Presentation on theme: "MUSCULAR DYSTROPHY By Jasmine DeLong. INHERITANCE Muscular dystrophy is a hereditary condition marked by progressive weakening and wasting of the muscles."— Presentation transcript:
INHERITANCE Muscular dystrophy is a hereditary condition marked by progressive weakening and wasting of the muscles. The change in the gene that causes muscular dystrophy happens with the X chromosome. A male receives an X chromosome from his mom and a Y chromosome from his dad. The X chromosome may have the changed gene that can cause muscular dystrophy. Females almost never have muscular dystrophy because they receive two X chromosomes. Even if a female has one X chromosome containing the muscular dystrophy gene, her second X chromosome usually will make enough dystrophin to keep her muscles strong. Because a female can carry one muscular dystrophy mutation and not be affected, she is referred to as a carrier. Being a carrier, a female does have a risk of passing the same mutation on to her children. Each son born to a carrier female has a 50% chance of inheriting the muscular dystrophy mutation and having the disease. Each daughter born to a carrier female instead has a 50% chance of inheriting the DBMD mutation and becoming a carrier like her mother.

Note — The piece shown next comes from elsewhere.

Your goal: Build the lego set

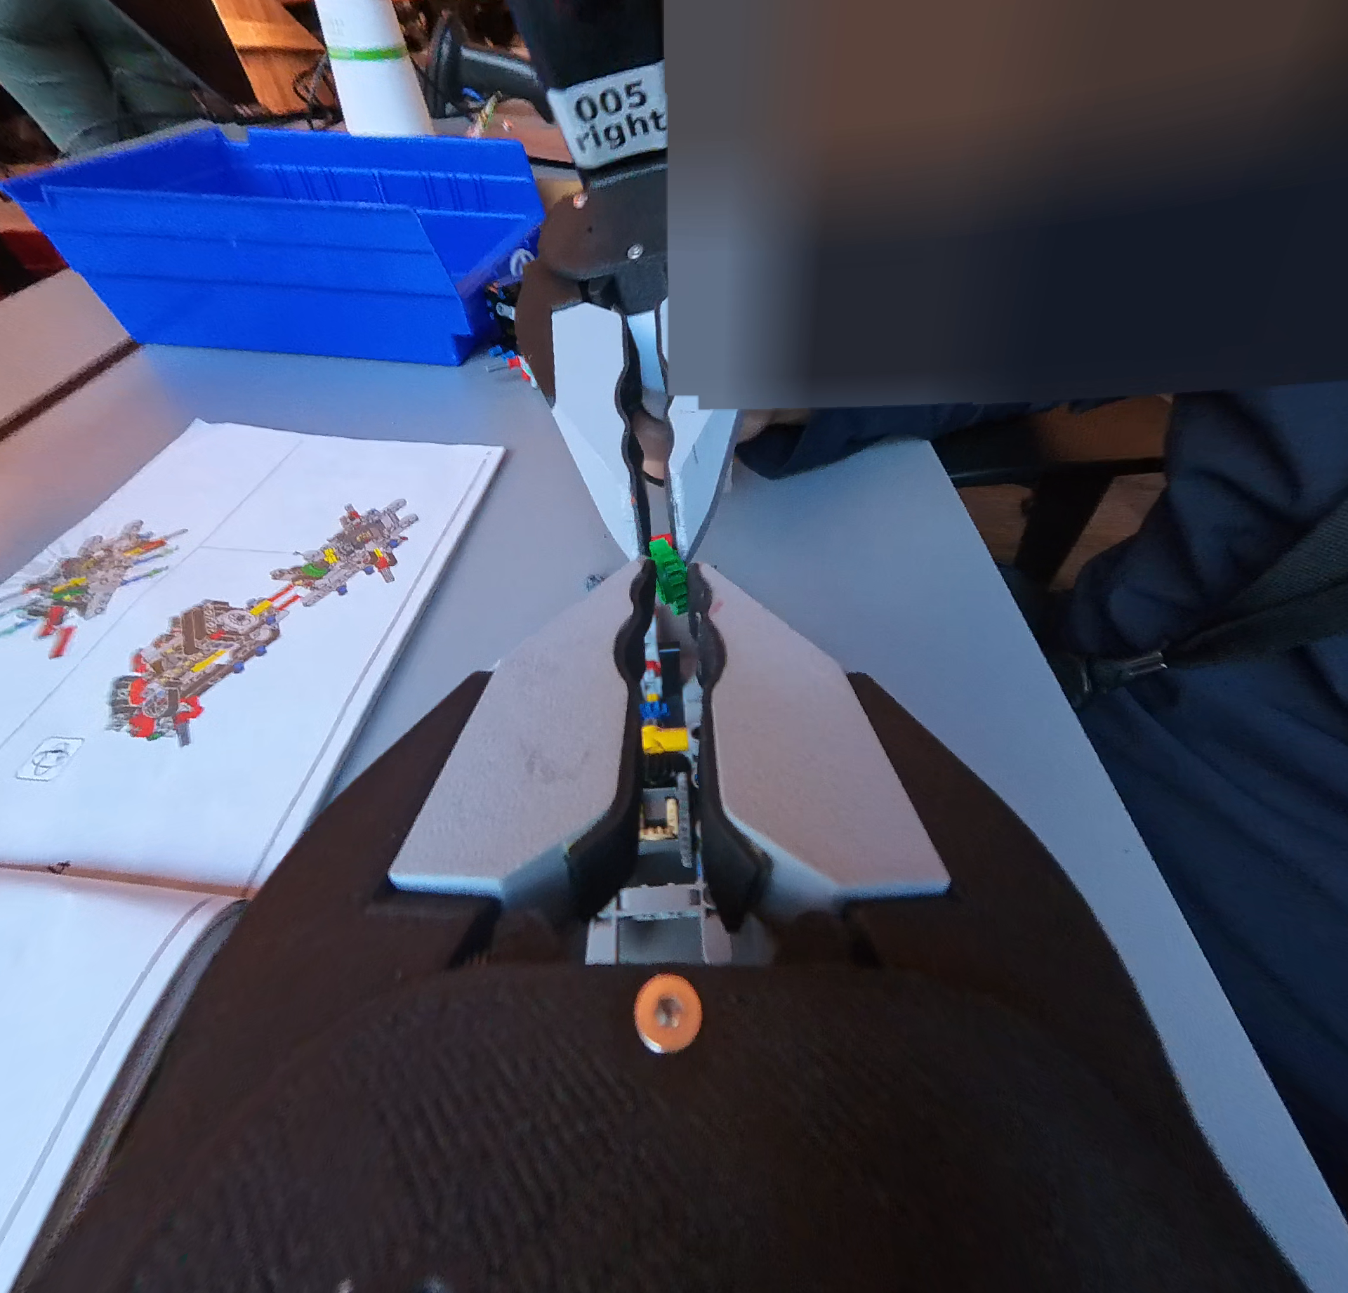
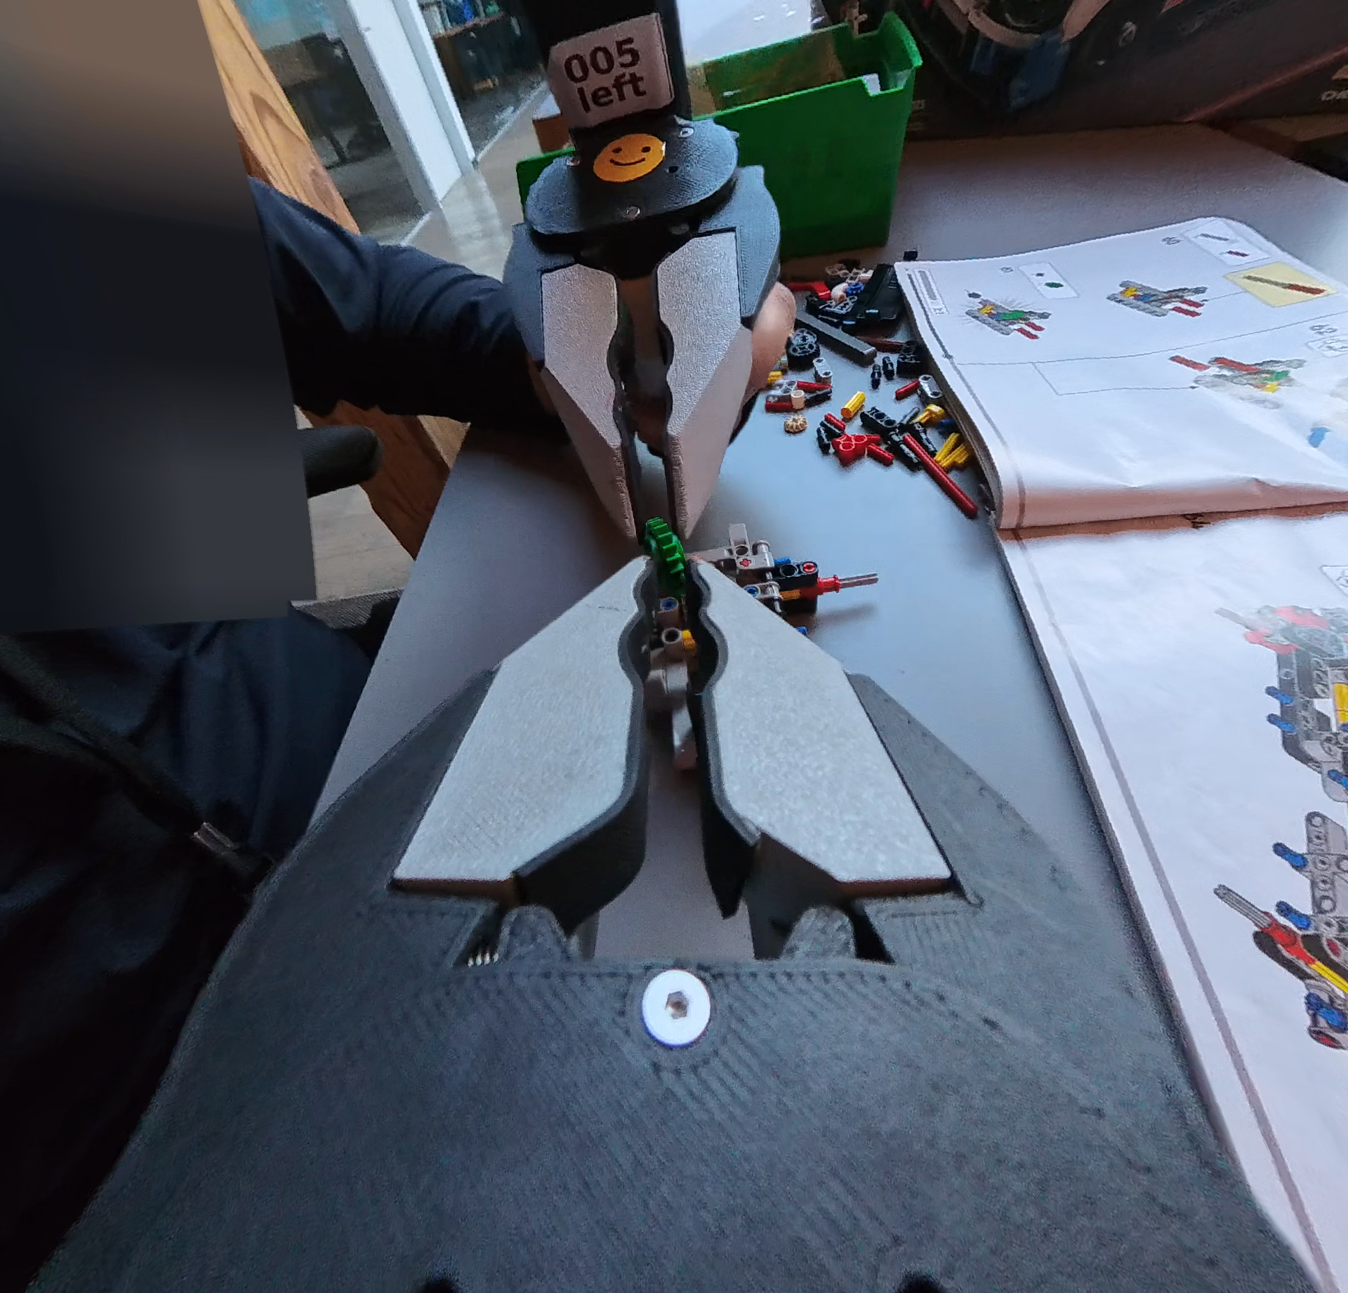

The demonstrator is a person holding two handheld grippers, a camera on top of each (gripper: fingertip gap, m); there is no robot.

Although most males diagnosed with this condition are known to have received the mutation from their mothers, about one-third of cases are the result of a new mutation in which the mother is not a carrier. Rather, the new mutation happened randomly in the fertilized egg. In these cases, it is unlikely that other children of that same couple will be affected similarly by muscular dystrophy.
SYMPTOMS Signs usually appear between ages 2 and 3 and may include: Weakness in muscles Frequent falls. Difficulty getting up from a lying or sitting position. Trouble running and jumping. Waddling gait. Walking on the toes. Large calf muscles. Muscle pain and stiffness. Learning disabilities.
TREATMENT There is no definite treatment or cure for any type of muscular dystrophy. However, a treatment has been performed where Stem Cells (cellular building blocks) are administered intravenously and subcutaneously (under the skin) in Muscular Dystrophy patients. The entire procedure takes approximately one hour and has no known negative side effects. Medications and therapy can slow the course of the disease. Human trials of gene therapy with the dystrophin gene are on the near horizon.
LIFE EXPECTANCY Muscular dystrophy does decrease ones life expectancy. Depending on what type of muscular dystrophy the person has affects the length of their life span. Certain types of muscular dystrophy such as Distal Muscular Dystrophy does not affect a persons life span at all.